_Activity_.
What you return should match the data below exactly, with no pictures in it.

_Collected material_.
::::
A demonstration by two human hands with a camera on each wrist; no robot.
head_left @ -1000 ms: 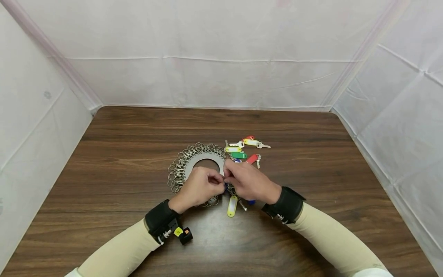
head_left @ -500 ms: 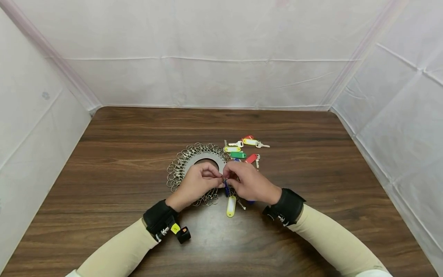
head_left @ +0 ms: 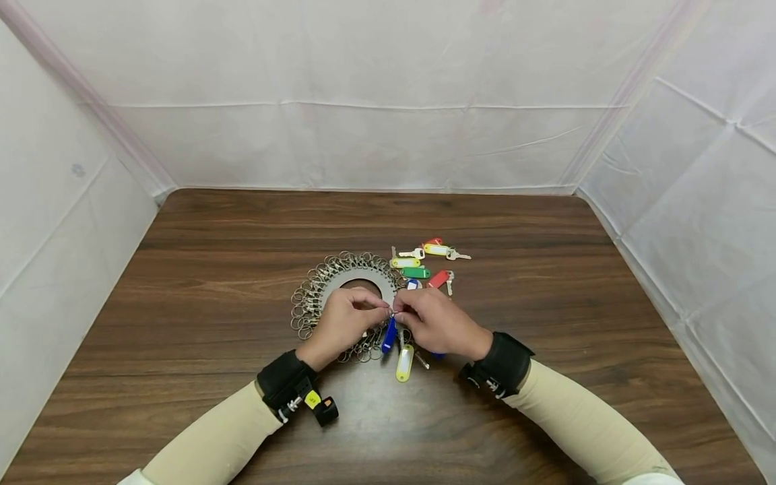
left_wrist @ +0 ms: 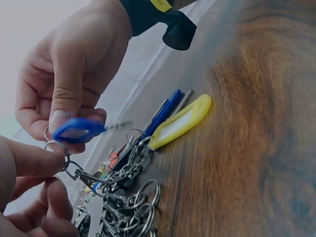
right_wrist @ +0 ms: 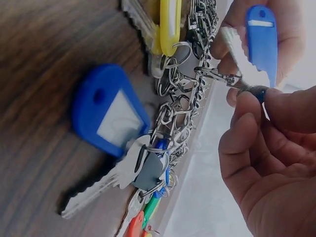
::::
_Solved problem_.
A demonstration by two human hands with a camera on each wrist; no robot.
head_left @ -1000 ms: 
head_left @ -500 ms: 
head_left @ +0 ms: 
left_wrist @ +0 ms: 
right_wrist @ +0 ms: 

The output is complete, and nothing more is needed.